The World Health Organization (WHO), has said although the solitary experience of COVID-19 is painfully expensive, the next pandemic will find African better prepared.

Dr. Matshidiso Moeti, Africa Regional Director, World Health Organization (WHO AFRO), raised this hope at a three-day, high-level summit on “Ports to Arms” Africa responds to the COVID-19, equity, delivery, and manufacturing, on Wednesday in Abuja.

She said “With available data in the region’s planning, and partnerships that have been established with the components of being more self-sufficient in producing some of the key tools, Africa will be better prepared for the next pandemic.

The News Agency of Nigeria (NAN), reports that the summit is a follow up on the October 2021 World Health Summit in Berlin, which called on world leaders to address global pandemic preparedness, the high-level dialogues at the 2021 Wilton Park events and building on the G20 Rome declaration and the Global COVID 19 Summit: Ending the Pandemic and Building Back Better.

The summit further seeks to: “Engender a platform for African and global experts to share effective approaches to addressing equitable access to COVID-19 tools;

“Enable stakeholders to redefine the state of ‘global solidarity’ to advance collective pandemic response;
Develop practical steps to actualise commitments – going beyond rhetoric, and urgently address access to COVID-19 tools, with a focus on equitable vaccine access and manufacturing for the African Continent;

“Design strategies to close the delivery gap of essential health services such as routine immunisation and interventions that build on Africa’s medium- and long-term recovery and resilience strategies.

“Access to vaccines is key to ending the COVID-19 pandemic. While the world contends with inequitable distribution of COVID-19 vaccines, at a sub-national level, the challenges of procuring, delivering and getting vaccines into arms of everyone in all our communities has its own set of challenges, depending on different resource settings and health systems infrastructure,” she outlined.

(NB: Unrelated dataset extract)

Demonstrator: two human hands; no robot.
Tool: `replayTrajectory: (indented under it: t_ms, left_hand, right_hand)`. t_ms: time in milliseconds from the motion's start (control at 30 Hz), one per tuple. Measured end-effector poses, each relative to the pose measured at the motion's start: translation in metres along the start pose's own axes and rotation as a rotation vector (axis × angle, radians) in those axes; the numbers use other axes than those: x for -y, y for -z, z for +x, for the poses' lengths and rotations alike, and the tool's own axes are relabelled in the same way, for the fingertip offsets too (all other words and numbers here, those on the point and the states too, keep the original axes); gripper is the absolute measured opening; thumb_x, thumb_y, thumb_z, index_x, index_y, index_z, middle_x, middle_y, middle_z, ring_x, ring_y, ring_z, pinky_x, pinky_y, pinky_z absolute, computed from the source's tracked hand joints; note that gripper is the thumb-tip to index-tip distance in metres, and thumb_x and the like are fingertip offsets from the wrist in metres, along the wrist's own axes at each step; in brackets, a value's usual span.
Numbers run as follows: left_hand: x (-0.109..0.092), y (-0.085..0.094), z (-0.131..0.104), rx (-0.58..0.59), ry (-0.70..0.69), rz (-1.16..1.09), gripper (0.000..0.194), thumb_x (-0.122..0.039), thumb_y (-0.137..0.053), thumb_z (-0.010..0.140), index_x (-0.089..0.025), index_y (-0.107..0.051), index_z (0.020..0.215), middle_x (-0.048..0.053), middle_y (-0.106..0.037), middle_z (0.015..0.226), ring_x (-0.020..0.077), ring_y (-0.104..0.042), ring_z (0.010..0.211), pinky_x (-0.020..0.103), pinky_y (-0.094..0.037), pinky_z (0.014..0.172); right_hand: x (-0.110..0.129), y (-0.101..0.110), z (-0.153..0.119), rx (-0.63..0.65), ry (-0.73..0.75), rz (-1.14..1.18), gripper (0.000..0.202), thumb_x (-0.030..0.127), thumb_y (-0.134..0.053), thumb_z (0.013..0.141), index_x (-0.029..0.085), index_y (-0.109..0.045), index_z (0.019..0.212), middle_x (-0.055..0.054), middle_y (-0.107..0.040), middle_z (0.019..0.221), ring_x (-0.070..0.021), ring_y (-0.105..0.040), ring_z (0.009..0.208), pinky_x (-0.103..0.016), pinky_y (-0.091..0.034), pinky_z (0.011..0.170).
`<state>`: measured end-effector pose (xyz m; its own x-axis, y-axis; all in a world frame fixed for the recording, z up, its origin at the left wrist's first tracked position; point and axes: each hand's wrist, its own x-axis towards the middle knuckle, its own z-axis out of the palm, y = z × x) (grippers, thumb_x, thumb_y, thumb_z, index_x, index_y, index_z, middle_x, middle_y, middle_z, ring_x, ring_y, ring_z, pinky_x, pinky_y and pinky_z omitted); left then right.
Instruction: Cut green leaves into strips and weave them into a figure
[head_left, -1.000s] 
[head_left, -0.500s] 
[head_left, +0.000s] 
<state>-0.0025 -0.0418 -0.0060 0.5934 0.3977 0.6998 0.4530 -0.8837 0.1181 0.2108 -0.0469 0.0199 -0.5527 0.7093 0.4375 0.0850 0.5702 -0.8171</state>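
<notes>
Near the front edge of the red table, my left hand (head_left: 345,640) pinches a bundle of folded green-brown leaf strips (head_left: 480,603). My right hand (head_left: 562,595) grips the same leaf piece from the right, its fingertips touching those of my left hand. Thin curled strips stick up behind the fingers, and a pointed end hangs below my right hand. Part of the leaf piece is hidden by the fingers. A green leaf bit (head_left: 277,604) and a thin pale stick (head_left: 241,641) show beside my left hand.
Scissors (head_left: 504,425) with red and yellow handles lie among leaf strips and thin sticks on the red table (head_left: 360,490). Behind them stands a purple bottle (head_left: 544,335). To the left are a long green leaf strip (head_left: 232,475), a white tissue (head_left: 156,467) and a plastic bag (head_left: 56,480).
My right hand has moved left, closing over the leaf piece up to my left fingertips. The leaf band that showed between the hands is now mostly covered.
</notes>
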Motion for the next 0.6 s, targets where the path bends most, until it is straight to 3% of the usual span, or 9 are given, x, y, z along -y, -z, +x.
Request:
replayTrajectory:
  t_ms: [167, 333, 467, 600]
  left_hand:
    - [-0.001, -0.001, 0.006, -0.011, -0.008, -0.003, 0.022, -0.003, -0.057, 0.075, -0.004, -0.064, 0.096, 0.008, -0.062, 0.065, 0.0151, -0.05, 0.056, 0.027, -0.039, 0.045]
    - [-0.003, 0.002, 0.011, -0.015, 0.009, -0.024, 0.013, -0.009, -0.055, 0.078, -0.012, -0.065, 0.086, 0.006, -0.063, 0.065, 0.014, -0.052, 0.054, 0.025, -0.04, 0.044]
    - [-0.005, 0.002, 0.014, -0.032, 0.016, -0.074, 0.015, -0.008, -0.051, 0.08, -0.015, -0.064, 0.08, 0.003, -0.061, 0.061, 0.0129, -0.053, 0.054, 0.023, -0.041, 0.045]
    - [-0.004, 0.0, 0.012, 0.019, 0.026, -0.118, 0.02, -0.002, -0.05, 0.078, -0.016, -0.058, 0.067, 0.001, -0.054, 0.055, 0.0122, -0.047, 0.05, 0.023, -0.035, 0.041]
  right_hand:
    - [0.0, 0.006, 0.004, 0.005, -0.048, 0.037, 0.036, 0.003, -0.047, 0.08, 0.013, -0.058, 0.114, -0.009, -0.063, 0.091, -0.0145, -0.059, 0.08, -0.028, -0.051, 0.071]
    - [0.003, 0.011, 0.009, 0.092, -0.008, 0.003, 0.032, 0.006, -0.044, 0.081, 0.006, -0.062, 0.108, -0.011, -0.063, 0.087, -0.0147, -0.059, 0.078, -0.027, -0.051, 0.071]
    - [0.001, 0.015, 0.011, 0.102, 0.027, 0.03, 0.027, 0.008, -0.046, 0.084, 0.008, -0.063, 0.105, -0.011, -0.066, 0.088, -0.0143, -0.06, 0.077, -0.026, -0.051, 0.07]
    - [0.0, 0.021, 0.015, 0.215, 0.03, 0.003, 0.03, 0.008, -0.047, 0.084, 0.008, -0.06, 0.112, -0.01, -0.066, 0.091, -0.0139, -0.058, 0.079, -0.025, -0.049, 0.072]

Moeti said that African countries have spent the last two years assessing their capacities and gaps to be better prepared for the next pandemic.

She stated that as related to dealing with pandemics, the WHO’s Joint External Evaluation (JEE), help countries assess their health security strengths and weaknesses to direct resources toward the most urgent needs, protecting the country and the rest of the world from infectious diseases.

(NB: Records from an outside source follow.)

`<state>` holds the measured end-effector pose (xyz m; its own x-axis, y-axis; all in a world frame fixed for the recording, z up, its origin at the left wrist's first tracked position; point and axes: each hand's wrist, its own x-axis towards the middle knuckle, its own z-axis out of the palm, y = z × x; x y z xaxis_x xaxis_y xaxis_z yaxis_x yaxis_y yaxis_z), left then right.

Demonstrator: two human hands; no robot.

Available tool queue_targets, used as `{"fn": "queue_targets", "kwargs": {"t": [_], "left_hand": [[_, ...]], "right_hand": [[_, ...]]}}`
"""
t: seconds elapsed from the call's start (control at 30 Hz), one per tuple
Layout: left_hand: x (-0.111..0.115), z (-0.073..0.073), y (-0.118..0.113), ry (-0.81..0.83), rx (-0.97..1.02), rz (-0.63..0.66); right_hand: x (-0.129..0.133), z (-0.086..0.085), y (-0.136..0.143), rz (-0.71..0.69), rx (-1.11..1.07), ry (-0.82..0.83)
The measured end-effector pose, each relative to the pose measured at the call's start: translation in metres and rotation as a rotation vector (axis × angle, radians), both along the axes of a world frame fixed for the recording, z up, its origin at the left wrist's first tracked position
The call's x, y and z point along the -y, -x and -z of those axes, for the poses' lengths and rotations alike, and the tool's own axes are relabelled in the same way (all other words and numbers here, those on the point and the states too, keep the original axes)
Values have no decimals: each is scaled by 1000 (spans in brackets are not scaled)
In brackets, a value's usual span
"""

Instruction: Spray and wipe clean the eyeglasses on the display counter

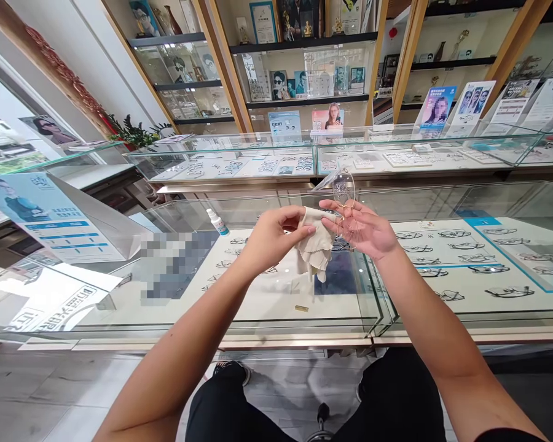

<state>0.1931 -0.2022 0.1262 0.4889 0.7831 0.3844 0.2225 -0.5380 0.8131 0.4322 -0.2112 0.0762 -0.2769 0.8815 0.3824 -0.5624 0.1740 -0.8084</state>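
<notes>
A pair of thin-rimmed eyeglasses is held up on edge above the glass counter, one lens over the other. Its bridge sits between the fingers of my right hand, which is closed on the frame. My left hand pinches a beige cleaning cloth between thumb and fingers, and the cloth hangs down in folds. The cloth's upper edge reaches my right fingertips, close to the lower lens; I cannot tell whether it touches the lens. Part of the lower rim is hidden behind my fingers.
A white spray bottle stands on the glass display counter, left of my hands. Rows of eyeglasses lie inside the case. A folded advertising sign stands at the left. Another display case runs across the back.
</notes>
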Motion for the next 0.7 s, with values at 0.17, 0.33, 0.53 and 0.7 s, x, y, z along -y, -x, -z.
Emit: {"fn": "queue_targets", "kwargs": {"t": [0.17,0.33,0.53,0.7], "left_hand": [[-7,13,-4,282,271,-51],[-10,25,-14,374,288,-71],[-12,25,-17,285,274,-162],[-17,18,-15,336,245,-135]], "right_hand": [[0,2,2,12,-16,-25],[1,2,7,10,1,1],[2,1,7,25,-23,1],[3,0,7,34,-23,-11]]}}
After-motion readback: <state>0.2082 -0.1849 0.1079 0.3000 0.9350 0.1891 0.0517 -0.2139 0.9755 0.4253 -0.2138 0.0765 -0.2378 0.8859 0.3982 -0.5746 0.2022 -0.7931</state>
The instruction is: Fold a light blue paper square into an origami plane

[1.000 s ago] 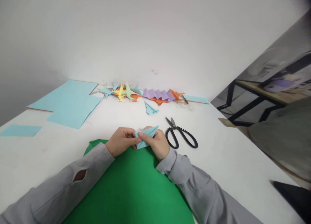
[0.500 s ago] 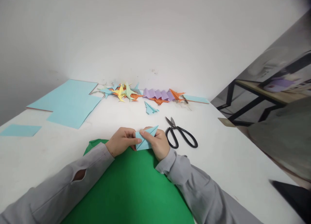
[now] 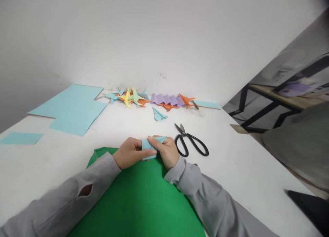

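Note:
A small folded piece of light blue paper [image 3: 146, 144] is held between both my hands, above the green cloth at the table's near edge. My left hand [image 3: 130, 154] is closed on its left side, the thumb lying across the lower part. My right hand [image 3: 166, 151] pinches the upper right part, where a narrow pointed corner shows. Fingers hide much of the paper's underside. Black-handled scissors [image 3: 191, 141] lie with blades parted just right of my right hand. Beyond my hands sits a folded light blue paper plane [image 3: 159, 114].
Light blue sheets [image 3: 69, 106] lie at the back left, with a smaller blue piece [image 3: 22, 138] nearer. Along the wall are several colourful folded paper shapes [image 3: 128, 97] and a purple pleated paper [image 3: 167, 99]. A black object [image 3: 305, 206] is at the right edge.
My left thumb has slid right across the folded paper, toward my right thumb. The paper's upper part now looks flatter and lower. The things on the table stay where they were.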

JEEs are voluntary, external assessments of a country’s ability to prevent, detect, and respond to infectious diseases and other public health threats.

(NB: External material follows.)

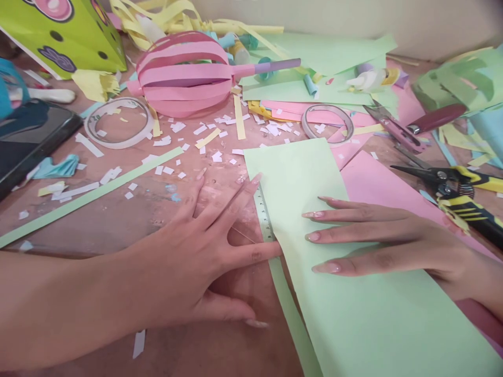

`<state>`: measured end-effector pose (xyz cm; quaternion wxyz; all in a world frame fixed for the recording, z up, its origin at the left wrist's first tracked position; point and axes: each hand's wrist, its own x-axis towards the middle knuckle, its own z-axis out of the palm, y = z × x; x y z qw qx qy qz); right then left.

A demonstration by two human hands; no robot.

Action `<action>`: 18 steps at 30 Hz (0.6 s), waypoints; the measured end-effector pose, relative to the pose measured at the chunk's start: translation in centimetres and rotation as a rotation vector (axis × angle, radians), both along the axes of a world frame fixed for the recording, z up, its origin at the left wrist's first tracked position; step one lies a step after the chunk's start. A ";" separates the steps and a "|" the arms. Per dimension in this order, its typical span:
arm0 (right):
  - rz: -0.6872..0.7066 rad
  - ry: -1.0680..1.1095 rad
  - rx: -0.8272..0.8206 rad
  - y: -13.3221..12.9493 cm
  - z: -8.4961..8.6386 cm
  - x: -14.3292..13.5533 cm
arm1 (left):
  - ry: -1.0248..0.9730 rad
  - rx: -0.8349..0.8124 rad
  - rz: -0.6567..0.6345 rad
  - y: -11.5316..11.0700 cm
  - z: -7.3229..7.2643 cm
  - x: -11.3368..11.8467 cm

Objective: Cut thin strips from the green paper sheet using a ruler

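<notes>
A sheet of light green paper [377, 314] lies in front of me, its left part bent over. My right hand [377, 235] rests flat on it with fingers stretched out. Under the paper's left edge a ruler [264, 214] shows in part. My left hand [196, 241] is spread on the table, the index fingertip touching the ruler's side by the paper edge. A narrow green strip [293, 314] runs along the left of the sheet, toward the bottom. Whether it is joined to the sheet I cannot tell.
A pink paper lantern [188, 76], tape rolls [118, 141] and a glue bottle [373, 78] stand at the back. Black-yellow pliers [444, 180] and a pink cutter [396, 128] lie right. At left are a phone [35, 131] and a cut green strip [94, 196], with paper scraps around.
</notes>
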<state>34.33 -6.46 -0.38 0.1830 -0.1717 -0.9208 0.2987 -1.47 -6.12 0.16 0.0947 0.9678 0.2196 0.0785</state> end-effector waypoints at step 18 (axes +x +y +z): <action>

“The JEE process brings together experts from around the world to work with a country to assess its strengths and weaknesses and make recommendations to improve health security capacity.

“Following the JEE, countries are aware of their gaps in health security capacity and can take action to build these capabilities,” she explained.

She added that the WHO has got teams of partners and experts from outside and they looked at every single country in the WHO African region and they know very well what sort of capacities they have, what gaps they have, and have also started to work with them.

Moeti stated that those gaps vary in terms of their human capacity or technical expertise, or diagnostic capacities.

“The pandemic has passed, tried some of the capacity building we’ve had to respond in many ways to COVID-19 and different components of the resilient health system, we still have a very long way to go,” she stressed.

She said “in my view, the experience of this pandemic has focused not only on political decision makers at the top level to be aware of the importance of investing in preparedness in resilient health systems, but also on foster partnerships.

“And we’re working together with many agencies to look at different components of being ready to detect epidemic where it’s starting to respond to in containment and mobilize a capacity to transition that make sure that you’re providing other health services at the same time as responding to something like COVID-19. (NAN)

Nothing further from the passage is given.